▸ What to work on:
A copy of the listing below is needed, exact in every line and without images.

▸ Source material:
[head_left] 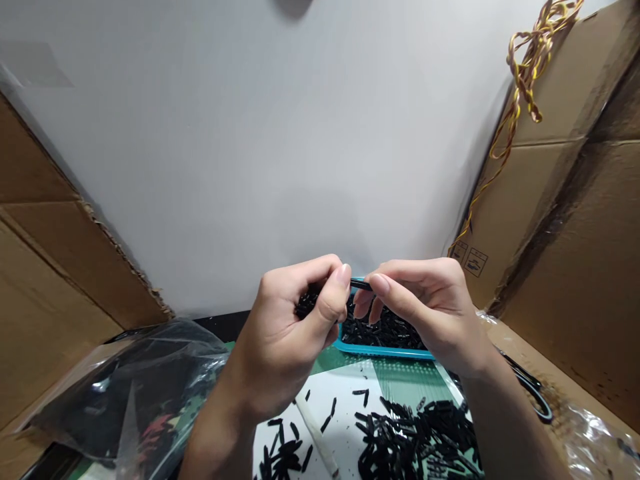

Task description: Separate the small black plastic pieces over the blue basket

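Both hands meet in the middle of the view, with a thin black stick-shaped piece (pixel 361 285) between them. My left hand (pixel 305 313) pinches one end with thumb and forefinger, and more small black pieces (pixel 306 303) sit in its curled palm. The other end is between the thumb and forefinger of my right hand (pixel 420 300). Behind and below the hands stands a blue tray (pixel 387 349) filled with similar black pieces, partly hidden by my fingers. What the pieces are exactly, I cannot make out.
A heap of black pieces (pixel 417 437) and a smaller pile (pixel 285 460) lie on white paper (pixel 345 393), a pale strip (pixel 316 437) between them. Left is a clear plastic bag (pixel 135 387); right, scissors (pixel 530 390). Cardboard walls (pixel 565 200) flank the space; twisted wire (pixel 530 73) hangs upper right.
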A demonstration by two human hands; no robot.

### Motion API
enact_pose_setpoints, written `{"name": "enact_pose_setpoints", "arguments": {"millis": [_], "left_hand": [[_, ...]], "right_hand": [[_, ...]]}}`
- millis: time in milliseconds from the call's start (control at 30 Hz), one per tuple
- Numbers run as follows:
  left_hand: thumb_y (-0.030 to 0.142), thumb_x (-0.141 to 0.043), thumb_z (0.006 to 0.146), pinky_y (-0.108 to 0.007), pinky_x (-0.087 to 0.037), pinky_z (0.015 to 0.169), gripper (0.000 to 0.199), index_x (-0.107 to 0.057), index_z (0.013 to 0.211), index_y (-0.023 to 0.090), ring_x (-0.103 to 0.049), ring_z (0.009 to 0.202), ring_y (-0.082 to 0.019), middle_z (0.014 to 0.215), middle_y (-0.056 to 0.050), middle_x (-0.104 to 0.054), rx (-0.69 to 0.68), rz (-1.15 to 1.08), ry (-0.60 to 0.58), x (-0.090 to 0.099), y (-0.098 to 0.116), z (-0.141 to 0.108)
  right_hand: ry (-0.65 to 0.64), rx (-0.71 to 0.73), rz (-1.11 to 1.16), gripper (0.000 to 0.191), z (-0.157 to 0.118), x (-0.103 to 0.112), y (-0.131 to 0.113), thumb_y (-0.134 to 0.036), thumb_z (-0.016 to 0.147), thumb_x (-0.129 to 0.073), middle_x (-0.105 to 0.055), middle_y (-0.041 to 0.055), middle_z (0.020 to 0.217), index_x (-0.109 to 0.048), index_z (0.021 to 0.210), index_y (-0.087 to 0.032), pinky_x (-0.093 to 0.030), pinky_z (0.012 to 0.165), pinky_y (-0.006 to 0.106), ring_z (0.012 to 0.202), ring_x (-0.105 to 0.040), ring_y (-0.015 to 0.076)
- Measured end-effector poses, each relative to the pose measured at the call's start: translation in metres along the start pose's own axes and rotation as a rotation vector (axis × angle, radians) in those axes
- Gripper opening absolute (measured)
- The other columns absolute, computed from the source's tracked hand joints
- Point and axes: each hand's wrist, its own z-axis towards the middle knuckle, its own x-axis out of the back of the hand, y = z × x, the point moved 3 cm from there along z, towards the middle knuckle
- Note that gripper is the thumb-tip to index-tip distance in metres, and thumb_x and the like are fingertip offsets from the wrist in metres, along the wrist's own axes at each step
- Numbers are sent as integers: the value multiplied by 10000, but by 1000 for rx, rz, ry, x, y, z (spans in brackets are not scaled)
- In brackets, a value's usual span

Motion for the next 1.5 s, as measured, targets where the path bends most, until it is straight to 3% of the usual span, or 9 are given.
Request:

▸ Written solution:
[head_left] 

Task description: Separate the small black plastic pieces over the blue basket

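Both hands meet in the middle of the view, with a thin black stick-shaped piece (pixel 361 285) between them. My left hand (pixel 305 313) pinches one end with thumb and forefinger, and more small black pieces (pixel 306 303) sit in its curled palm. The other end is between the thumb and forefinger of my right hand (pixel 420 300). Behind and below the hands stands a blue tray (pixel 387 349) filled with similar black pieces, partly hidden by my fingers. What the pieces are exactly, I cannot make out.
A heap of black pieces (pixel 417 437) and a smaller pile (pixel 285 460) lie on white paper (pixel 345 393), a pale strip (pixel 316 437) between them. Left is a clear plastic bag (pixel 135 387); right, scissors (pixel 530 390). Cardboard walls (pixel 565 200) flank the space; twisted wire (pixel 530 73) hangs upper right.
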A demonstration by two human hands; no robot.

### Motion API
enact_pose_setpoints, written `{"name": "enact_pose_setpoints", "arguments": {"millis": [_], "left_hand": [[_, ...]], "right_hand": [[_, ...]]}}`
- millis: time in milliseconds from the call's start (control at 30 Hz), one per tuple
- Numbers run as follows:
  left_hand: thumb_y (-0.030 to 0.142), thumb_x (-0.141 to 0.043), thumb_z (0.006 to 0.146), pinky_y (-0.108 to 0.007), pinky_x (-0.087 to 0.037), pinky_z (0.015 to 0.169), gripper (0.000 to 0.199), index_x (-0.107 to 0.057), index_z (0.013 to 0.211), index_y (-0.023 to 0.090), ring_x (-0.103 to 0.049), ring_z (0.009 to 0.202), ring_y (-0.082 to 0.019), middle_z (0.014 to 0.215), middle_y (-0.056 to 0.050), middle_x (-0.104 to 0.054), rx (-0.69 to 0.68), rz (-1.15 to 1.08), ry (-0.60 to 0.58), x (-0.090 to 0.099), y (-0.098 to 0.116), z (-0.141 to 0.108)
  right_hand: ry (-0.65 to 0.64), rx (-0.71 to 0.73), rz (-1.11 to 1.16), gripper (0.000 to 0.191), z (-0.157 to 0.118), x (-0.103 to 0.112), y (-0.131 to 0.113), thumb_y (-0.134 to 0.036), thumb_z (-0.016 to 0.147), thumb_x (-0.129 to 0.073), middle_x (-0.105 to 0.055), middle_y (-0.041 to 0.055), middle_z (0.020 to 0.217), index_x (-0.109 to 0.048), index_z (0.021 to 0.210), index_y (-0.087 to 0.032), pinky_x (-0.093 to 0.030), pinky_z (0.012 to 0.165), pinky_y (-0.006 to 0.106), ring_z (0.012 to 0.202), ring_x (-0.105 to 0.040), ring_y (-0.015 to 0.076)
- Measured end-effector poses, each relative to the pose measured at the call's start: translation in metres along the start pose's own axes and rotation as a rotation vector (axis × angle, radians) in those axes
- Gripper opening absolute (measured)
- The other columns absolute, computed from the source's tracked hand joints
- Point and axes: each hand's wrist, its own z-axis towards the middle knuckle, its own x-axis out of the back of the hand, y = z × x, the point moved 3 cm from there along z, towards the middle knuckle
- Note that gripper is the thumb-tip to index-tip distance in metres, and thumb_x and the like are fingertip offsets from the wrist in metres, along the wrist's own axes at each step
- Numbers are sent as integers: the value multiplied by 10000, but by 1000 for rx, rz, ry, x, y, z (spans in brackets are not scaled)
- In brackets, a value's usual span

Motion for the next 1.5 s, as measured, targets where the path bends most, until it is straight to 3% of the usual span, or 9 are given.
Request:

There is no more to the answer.